Please write out, exactly, every line of the listing from its first line through the one that includes "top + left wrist".
Input data START
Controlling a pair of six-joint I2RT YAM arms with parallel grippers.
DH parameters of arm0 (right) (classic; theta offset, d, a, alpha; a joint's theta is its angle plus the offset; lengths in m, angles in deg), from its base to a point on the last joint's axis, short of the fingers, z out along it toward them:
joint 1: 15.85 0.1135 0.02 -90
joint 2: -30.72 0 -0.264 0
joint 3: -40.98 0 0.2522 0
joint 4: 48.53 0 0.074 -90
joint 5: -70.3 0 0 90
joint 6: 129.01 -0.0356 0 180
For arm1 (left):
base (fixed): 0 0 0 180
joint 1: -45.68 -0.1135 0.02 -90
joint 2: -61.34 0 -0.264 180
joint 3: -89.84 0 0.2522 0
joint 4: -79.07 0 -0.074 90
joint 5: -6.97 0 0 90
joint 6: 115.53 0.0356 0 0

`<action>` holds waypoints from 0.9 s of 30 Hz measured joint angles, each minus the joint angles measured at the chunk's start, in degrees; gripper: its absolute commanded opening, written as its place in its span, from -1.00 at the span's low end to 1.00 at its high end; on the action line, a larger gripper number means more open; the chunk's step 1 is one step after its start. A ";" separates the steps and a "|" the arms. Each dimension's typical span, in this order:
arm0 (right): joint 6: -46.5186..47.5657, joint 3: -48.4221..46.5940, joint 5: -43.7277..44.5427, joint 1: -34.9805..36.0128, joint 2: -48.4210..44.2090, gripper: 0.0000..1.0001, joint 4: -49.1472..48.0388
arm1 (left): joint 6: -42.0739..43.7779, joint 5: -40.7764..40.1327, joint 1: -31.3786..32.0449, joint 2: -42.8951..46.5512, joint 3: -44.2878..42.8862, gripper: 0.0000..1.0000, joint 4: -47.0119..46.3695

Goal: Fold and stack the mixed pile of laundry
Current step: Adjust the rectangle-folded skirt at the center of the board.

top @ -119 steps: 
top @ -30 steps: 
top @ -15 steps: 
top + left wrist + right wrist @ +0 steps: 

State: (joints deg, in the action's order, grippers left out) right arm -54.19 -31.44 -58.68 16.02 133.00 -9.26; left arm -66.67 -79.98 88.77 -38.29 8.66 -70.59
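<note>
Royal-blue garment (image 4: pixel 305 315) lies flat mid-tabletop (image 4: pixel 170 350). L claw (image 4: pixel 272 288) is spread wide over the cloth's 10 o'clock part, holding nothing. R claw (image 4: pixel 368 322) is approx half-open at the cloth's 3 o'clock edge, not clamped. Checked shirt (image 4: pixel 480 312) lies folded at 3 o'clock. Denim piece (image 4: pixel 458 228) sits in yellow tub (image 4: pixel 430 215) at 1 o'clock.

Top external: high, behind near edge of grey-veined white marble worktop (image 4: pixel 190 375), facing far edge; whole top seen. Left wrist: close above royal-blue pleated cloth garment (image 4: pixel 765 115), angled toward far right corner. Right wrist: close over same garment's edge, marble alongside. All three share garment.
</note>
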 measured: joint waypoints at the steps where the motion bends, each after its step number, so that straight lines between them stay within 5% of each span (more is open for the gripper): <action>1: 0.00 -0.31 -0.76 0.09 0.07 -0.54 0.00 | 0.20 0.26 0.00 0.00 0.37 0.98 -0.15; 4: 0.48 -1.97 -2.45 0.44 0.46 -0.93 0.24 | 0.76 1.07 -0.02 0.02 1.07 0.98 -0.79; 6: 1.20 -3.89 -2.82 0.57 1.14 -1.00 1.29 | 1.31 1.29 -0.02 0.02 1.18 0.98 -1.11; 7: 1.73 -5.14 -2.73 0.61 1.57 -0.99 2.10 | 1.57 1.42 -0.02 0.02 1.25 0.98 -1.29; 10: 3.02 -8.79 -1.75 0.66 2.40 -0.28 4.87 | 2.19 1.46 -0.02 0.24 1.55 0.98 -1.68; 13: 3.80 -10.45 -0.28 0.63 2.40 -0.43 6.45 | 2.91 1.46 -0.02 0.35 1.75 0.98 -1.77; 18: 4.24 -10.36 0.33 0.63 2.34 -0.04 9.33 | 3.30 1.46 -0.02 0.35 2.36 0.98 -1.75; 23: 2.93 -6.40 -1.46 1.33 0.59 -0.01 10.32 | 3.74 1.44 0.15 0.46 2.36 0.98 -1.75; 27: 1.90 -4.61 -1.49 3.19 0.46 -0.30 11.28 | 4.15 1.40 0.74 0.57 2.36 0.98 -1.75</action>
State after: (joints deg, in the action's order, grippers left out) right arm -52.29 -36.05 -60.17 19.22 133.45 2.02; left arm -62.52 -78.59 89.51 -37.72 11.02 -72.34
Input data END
§ **Exercise output**:
Controlling a pair of six-joint I2RT YAM arms with parallel grippers.
DH parameters of arm0 (right) (classic; theta offset, d, a, alpha; a joint's theta is its angle plus the offset; lengths in m, angles in deg), from its base to a point on the last joint's axis, short of the fingers, z out along it toward them:
joint 1: 15.85 0.1135 0.02 -90
joint 2: -30.72 0 -0.264 0
joint 3: -40.98 0 0.2522 0
joint 4: 48.53 0 0.074 -90
joint 5: -70.3 0 0 90
joint 6: 129.01 -0.0356 0 180
For arm1 (left):
base (fixed): 0 0 0 180
joint 1: -45.68 -0.1135 0.02 -90
joint 2: -61.34 0 -0.264 180
joint 3: -89.84 0 0.2522 0
joint 4: -79.07 0 -0.074 90
joint 5: -6.97 0 0 90
joint 6: 115.53 0.0356 0 0

`<action>` holds waypoints from 0.9 s of 30 Hz measured joint angles, each minus the joint angles measured at the chunk's start, in degrees; gripper: its absolute commanded opening, written as its place in its span, from -1.00 at the span's low end to 1.00 at its high end; on the action line, a larger gripper number means more open; the chunk's step 1 is one step after its start. A ";" separates the steps and a "|" the arms. Each dimension's typical span, in this order:
arm0 (right): joint 6: -46.5186..47.5657, joint 3: -48.4221..46.5940, joint 5: -43.7277..44.5427, joint 1: -34.9805..36.0128, joint 2: -48.4210..44.2090, gripper: 0.0000..1.0001, joint 4: -49.1472..48.0388
arm1 (left): joint 6: -42.0739..43.7779, joint 5: -40.7764..40.1327, joint 1: -31.3786..32.0449, joint 2: -42.8951..46.5512, joint 3: -44.2878..42.8862, gripper: 0.0000..1.0000, joint 4: -47.0119..46.3695

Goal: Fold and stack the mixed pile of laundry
Current step: Adjust the rectangle-folded skirt at the center of the board.

top @ -119 steps: 
top @ -30 steps: 
top @ -15 steps: 
top + left wrist + right wrist @ +0 steps: 

The full answer has now been given.